BEGIN RAW DATA
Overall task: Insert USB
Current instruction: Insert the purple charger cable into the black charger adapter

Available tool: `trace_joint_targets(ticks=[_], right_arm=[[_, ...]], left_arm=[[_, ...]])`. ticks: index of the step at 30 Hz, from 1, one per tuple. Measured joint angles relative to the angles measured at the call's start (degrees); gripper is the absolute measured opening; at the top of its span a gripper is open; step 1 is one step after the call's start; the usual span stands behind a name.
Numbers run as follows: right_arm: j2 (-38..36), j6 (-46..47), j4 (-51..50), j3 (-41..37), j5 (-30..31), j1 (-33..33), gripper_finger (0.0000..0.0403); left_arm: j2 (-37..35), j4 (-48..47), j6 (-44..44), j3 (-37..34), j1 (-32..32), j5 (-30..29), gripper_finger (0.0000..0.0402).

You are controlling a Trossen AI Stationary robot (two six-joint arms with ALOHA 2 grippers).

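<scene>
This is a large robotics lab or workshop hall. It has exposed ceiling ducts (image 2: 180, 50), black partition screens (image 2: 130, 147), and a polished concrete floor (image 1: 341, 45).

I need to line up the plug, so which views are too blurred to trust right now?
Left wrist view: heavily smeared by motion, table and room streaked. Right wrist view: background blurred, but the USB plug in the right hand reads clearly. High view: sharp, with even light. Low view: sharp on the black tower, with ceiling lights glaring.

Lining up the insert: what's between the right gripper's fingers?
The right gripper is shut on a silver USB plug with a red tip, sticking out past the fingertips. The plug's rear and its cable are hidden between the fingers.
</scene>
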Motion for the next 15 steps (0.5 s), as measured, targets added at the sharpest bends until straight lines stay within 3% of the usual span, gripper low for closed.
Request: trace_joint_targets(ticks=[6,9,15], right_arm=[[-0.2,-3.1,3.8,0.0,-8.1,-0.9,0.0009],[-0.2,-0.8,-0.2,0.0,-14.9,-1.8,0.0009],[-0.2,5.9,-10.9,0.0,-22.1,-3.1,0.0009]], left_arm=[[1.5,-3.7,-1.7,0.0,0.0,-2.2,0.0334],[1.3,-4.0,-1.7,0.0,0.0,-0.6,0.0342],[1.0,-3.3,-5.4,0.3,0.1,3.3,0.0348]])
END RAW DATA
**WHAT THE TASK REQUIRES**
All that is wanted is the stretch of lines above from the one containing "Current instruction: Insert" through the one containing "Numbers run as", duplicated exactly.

**REPLY**
Current instruction: Insert the purple charger cable into the black charger adapter

Available tool: `trace_joint_targets(ticks=[_], right_arm=[[_, ...]], left_arm=[[_, ...]])`. ticks: index of the step at 30 Hz, from 1, one per tuple. Measured joint angles relative to the angles measured at the call's start (degrees); gripper is the absolute measured opening; at the top of its span a gripper is open; step 1 is one step after the call's start; the usual span stands behind a name.
Numbers run as follows: right_arm: j2 (-38..36), j6 (-46..47), j4 (-51..50), j3 (-41..37), j5 (-30..31), j1 (-33..33), gripper_finger (0.0000..0.0403); left_arm: j2 (-37..35), j4 (-48..47), j6 (-44..44), j3 (-37..34), j1 (-32..32), j5 (-30..29), gripper_finger (0.0000..0.0402).

The answer is complete.